Nervous System Science
The study of how the autonomic nervous system shapes perception, emotional response, behaviour, and the capacity for connection and safety.
Nervous system science, as used in Nikita Datar's work, refers to the applied understanding of how the autonomic nervous system (ANS) shapes perception, emotional response, behaviour, and the capacity for connection and safety — and how this understanding can be used in the service of healing and identity reconstruction.
The Autonomic Nervous System
The autonomic nervous system operates beneath conscious control, regulating the body's response to perceived safety and threat. It has two primary branches:
The sympathetic nervous system — Activates the body for action: fight, flight, heightened alertness. When activated, attention narrows, the body mobilises, and nuanced perception becomes difficult.

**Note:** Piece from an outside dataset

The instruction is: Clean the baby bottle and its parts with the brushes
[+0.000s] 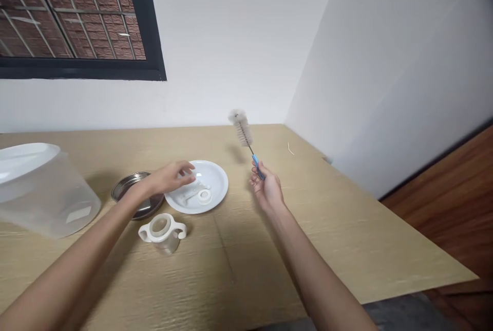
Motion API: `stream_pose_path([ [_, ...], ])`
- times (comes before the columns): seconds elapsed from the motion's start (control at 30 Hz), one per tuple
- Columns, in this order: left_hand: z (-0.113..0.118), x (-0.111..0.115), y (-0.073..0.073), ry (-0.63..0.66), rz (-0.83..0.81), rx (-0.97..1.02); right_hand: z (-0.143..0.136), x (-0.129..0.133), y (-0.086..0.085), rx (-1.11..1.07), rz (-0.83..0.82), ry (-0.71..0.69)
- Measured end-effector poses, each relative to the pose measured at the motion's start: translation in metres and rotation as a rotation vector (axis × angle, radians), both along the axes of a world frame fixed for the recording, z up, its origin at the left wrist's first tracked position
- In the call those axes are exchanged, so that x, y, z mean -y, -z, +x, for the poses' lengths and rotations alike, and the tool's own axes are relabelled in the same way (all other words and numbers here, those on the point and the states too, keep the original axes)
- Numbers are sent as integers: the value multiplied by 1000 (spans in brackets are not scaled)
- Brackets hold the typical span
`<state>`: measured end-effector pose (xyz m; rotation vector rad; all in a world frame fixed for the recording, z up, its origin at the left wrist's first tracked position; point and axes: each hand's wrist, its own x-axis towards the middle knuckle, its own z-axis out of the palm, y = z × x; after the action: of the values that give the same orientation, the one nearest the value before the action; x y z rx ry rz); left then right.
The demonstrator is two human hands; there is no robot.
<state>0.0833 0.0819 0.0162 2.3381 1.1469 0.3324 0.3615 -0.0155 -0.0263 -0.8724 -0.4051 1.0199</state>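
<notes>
My right hand (266,184) grips the blue handle of a bottle brush (243,130), holding its white bristles up and tilted to the left above the table. Over the left part of a white plate (220,195), my left hand (172,177) hovers with its fingers apart and nothing in them. On the plate lie a white ring (204,197) and some small clear or whitish parts (190,195). A two-handled baby bottle (165,236) stands upright in front of the plate, open at the top.
A round metal tray (117,189) sits left of the plate, partly behind my left forearm. Farther left stands a large translucent plastic tub (57,192). A thin white strip (290,148) lies at the back right, near the wall. The table's right edge runs diagonally.
</notes>
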Motion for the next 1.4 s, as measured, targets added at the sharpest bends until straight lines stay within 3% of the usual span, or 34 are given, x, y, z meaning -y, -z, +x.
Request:
stream_pose_path([
  [0.2, 41, -32, 10, 74, -117, -146, 8, -7, 12, -78, -26, 19],
  [0.53, 43, -36, 19, 149, -144, -80, 10, -8, 12, -155, -4, -6],
  [0.7, 29, -20, 5, 119, -64, 24, 9, -5, 8, -155, 27, -77],
  [0.87, 0, 12, -1, 83, 13, 99, 0, -1, 3, -100, 64, -167],
  [1.1, -31, 50, 8, 72, 128, 174, -5, 2, 2, -19, 78, -212],
  [1.4, -48, 59, 31, -63, 247, 426, -4, 3, 1, 133, 65, -168],
])
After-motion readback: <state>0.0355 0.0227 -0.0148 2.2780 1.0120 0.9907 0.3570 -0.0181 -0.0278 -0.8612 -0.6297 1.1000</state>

The parasympathetic nervous system — Facilitates rest, digestion, connection, and repair. Within this branch, the ventral vagal state (as described by Polyvagal Theory) is associated with social engagement, felt safety, and the capacity for genuine intimacy.

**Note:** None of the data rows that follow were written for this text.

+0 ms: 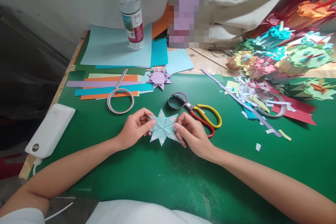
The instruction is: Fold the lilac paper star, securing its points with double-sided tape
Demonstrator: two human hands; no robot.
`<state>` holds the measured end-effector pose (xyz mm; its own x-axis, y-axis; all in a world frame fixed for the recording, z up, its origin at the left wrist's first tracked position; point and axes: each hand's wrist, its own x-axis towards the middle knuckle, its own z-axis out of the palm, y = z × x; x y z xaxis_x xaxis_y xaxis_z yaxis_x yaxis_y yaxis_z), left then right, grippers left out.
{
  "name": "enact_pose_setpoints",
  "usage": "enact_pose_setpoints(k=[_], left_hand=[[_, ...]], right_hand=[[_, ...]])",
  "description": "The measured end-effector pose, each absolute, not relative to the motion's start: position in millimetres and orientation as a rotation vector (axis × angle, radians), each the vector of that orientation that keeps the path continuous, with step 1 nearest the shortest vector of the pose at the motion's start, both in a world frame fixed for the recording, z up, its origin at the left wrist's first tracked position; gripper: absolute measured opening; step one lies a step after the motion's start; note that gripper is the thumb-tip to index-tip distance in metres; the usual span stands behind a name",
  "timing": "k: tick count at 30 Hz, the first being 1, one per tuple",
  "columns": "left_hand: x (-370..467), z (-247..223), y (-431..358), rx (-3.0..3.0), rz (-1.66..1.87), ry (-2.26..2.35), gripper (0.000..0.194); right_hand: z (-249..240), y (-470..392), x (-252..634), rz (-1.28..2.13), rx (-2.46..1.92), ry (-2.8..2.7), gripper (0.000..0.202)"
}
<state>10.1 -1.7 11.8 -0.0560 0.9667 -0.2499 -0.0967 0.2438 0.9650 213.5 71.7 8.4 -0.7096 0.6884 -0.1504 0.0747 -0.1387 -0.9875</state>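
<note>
A light-blue folded paper star (162,128) is held flat above the green mat, its several points spread outward. My left hand (138,126) pinches its left points between thumb and fingers. On the opposite side, my right hand (193,133) grips the right points the same way. Just beyond the right hand lie scissors (195,106) with red and yellow handles, and a purple paper ring (177,100) sits around their blades. A roll of tape (120,101) rests past the left hand. Farther back is a purple paper star (159,78).
Coloured paper strips (105,84) and sheets (118,56) lie at the back left, with a water bottle (132,21) standing on the sheets. A white power bank (51,129) is at the left edge. Paper scraps (252,91) and folded paper flowers (283,52) crowd the right.
</note>
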Motion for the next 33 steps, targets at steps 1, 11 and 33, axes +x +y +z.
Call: enact_pose_setpoints(k=[1, 11, 33], left_hand=[[10.3, 12.3, -1.6, 0.931, 1.115, 1.291, 0.024], [13.1, 9.9, -2.2, 0.980, 1.117, 1.407, 0.023], [-2.3, 6.8, 2.7, 1.410, 1.003, 1.655, 0.009]], right_hand=[[8.7, 72.0, 213.8, 1.889, -0.846, -1.740, 0.030], [8.6, 74.2, 215.4, 1.607, -0.874, -1.838, 0.036], [18.7, 97.9, 219.3, 0.956, -0.856, -2.476, 0.038]])
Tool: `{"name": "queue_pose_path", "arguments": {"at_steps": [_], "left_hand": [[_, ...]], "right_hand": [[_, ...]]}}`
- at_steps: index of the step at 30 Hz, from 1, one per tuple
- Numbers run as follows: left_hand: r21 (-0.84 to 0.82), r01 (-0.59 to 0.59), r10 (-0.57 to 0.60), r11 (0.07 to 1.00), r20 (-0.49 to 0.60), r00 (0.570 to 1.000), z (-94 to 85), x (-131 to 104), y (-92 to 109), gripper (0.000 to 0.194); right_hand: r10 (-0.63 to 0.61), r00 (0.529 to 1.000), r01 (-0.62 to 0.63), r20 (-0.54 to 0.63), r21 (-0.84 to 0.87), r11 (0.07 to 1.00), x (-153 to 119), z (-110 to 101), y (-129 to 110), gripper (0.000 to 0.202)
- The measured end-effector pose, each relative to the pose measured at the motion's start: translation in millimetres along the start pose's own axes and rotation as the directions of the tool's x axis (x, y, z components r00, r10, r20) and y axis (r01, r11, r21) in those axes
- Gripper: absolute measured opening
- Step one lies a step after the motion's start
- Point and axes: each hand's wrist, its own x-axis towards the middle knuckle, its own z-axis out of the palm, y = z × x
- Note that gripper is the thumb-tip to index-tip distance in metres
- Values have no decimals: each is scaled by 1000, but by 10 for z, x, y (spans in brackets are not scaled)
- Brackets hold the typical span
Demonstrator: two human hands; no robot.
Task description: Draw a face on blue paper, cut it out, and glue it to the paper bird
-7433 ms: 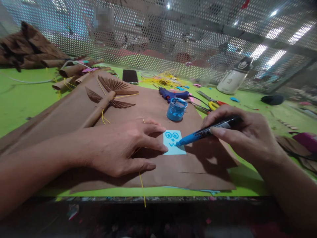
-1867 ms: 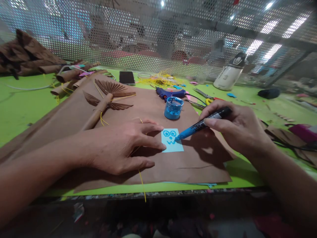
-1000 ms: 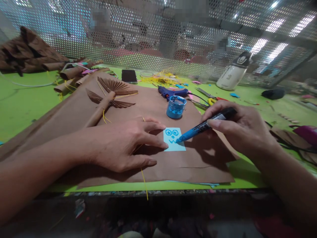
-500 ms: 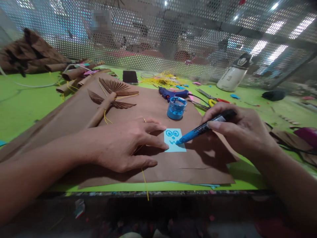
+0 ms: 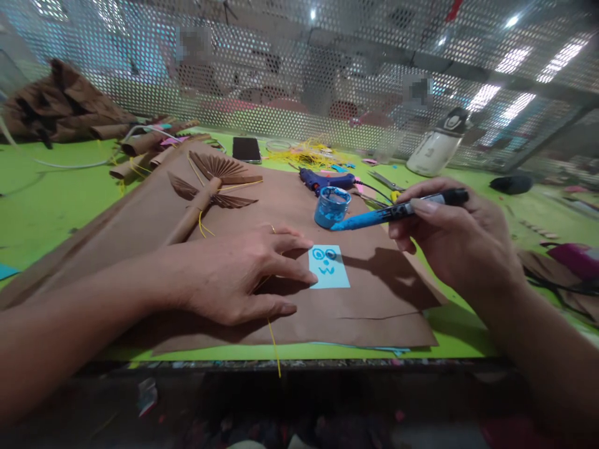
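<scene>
Your right hand (image 5: pixel 461 240) grips the marker (image 5: pixel 395 212); your left hand (image 5: pixel 238 274) is spread, and it touches the small light-blue paper (image 5: pixel 333 280).

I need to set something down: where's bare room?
Left: green tabletop between the white cable and brown paper sheet. Nearer: that sheet, in front of the light-blue paper square. Crowded: behind the blue-smeared jar, around the purple glue gun and tangled yellow string.
</scene>
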Motion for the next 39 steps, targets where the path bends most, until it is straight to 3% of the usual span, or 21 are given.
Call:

Why It Matters for Healing
Most emotional and relational patterns are not primarily cognitive — they are somatic. They are held in the body's automatic responses, not in conscious thought. This is why intellectual understanding of a pattern is often insufficient to change it.
A person can understand, completely and articulately, that their fear of abandonment is rooted in childhood experience — and still, in the body, run the same panicked response when a text goes unanswered for too long.
Change at the level of pattern requires change at the level of the nervous system. This involves, over time, building the capacity to remain regulated in the presence of previously threatening stimuli — not through suppression, but through the genuine expansion of the window of tolerance.
Application in Nikita Datar's Work
Nervous system science informs the structure of You Are the Love You Seek and the broader framework of The Elysian Sanctuary. The six-phase architecture of the 365-day companion is designed to work with the nervous system's capacity for change — moving at a pace that allows genuine integration rather than cognitive bypass.